* EXERCISE DESCRIPTION *
Some entries follow. Reproduce exactly the lines starting at the one with "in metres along" and stopping after the one with "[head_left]".

=-=-=

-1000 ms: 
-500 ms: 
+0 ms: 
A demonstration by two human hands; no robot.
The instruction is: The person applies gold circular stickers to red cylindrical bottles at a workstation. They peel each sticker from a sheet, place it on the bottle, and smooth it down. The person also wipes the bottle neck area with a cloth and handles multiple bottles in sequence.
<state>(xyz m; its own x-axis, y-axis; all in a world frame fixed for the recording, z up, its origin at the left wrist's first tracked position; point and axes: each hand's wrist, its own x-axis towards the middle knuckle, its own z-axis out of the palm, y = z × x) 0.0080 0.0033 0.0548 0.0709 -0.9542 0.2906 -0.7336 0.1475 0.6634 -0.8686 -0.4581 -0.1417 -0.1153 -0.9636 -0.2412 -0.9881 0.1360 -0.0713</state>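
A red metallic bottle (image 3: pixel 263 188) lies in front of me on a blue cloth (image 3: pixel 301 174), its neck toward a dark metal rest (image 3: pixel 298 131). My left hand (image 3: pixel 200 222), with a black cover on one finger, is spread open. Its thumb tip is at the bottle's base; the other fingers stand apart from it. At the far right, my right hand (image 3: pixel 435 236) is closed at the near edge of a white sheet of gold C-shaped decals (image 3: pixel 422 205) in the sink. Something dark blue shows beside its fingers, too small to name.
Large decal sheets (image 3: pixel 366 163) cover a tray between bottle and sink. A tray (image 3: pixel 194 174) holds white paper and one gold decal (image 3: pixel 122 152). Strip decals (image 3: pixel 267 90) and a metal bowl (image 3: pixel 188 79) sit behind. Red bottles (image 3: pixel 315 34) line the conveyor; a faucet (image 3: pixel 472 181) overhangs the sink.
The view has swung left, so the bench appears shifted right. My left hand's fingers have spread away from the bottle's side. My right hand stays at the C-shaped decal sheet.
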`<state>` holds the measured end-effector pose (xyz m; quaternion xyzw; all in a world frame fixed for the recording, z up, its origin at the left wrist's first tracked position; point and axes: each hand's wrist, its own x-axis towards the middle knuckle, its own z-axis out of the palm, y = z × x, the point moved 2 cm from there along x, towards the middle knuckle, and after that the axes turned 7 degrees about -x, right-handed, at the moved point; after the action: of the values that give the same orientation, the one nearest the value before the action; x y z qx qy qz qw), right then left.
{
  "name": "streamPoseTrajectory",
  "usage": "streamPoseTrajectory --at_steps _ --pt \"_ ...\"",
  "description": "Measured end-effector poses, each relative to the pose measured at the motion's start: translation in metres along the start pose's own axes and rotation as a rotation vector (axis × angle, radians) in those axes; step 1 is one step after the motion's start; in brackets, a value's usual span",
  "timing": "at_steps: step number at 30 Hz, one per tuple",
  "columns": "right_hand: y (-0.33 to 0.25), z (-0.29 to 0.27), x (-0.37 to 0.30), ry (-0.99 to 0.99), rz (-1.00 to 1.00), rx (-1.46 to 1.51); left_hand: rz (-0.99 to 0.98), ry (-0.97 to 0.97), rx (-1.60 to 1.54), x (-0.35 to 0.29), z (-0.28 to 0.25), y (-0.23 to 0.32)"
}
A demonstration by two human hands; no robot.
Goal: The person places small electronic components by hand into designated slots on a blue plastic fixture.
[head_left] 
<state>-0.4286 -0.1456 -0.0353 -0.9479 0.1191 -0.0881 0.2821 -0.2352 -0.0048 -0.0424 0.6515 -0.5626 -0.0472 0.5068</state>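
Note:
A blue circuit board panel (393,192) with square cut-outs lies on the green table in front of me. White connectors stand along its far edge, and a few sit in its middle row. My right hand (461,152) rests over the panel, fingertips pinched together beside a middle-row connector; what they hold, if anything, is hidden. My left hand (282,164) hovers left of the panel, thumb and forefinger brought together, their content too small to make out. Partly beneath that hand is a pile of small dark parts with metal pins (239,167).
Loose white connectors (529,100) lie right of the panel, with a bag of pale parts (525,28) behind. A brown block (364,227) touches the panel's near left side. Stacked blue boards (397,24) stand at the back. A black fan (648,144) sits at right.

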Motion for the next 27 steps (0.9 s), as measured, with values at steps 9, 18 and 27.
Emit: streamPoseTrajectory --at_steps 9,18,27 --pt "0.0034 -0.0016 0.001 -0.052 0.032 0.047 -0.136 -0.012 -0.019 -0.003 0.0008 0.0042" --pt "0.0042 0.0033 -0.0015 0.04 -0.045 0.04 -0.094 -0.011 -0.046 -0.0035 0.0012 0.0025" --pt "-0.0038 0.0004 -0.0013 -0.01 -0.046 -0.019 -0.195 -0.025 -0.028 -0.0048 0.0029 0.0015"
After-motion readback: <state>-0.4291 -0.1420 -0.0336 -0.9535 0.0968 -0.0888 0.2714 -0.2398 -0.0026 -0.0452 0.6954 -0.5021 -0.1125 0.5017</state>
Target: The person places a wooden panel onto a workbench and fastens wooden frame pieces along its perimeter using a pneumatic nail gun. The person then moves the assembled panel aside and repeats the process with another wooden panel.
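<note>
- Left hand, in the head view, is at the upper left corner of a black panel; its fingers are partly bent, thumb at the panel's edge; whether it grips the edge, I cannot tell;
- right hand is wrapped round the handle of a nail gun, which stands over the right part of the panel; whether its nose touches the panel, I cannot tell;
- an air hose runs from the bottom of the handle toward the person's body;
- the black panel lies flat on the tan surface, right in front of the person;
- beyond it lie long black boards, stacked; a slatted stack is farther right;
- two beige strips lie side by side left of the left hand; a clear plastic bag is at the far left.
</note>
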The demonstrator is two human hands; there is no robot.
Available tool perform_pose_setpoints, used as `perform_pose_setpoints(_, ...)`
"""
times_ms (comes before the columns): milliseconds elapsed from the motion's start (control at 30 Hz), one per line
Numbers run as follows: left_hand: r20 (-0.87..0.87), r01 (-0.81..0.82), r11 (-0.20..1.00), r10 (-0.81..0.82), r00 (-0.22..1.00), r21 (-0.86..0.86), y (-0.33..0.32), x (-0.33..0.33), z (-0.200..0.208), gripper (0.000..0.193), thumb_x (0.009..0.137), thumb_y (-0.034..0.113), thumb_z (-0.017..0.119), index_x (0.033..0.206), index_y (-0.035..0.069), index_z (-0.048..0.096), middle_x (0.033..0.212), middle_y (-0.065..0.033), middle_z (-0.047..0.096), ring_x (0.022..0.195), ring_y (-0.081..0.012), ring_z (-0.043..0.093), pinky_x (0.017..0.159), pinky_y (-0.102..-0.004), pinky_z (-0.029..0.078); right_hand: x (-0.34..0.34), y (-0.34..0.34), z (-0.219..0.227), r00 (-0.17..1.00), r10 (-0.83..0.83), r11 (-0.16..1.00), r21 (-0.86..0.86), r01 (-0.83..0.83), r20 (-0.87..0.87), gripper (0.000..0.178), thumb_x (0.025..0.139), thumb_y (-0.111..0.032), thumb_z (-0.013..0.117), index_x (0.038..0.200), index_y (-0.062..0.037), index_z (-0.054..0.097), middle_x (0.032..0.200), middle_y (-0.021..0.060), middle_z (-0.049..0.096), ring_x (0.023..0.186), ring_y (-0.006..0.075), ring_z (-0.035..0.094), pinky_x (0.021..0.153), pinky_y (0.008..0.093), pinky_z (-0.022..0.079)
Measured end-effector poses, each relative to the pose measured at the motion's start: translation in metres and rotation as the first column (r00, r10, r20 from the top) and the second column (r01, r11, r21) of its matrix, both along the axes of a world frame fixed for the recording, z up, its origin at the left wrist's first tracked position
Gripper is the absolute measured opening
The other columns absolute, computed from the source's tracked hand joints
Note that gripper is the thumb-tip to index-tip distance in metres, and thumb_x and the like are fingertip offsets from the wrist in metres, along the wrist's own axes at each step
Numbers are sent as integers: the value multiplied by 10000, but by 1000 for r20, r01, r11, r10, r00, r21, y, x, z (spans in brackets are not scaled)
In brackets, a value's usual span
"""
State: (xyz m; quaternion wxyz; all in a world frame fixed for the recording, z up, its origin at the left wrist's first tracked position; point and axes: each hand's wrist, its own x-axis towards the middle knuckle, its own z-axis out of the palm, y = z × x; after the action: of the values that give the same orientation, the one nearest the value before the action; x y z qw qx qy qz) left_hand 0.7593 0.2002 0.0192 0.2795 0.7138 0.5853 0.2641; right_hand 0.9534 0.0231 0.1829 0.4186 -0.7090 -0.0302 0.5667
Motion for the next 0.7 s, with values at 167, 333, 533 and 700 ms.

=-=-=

* ANSWER BELOW *
  "description": "Measured end-effector poses, each relative to the pose measured at the motion's start: translation in metres along the start pose's own axes and rotation as a rotation vector (axis × angle, radians) in those axes; step 1 is one step after the motion's start; in brackets, a value's usual span",
  "timing": "at_steps: step number at 30 Hz, one per tuple",
  "columns": "right_hand: y (-0.33 to 0.25), z (-0.29 to 0.27), x (-0.37 to 0.30), ry (-0.99 to 0.99), rz (-1.00 to 1.00), rx (-1.46 to 1.51); left_hand: rz (-0.99 to 0.98), ry (-0.97 to 0.97), rx (-1.60 to 1.54), x (-0.35 to 0.29), z (-0.28 to 0.25), y (-0.23 to 0.32)"
}
A demonstration by two human hands; no robot.
Goal: The person places small electronic components by hand into designated slots on a blue plastic fixture.
[head_left] 

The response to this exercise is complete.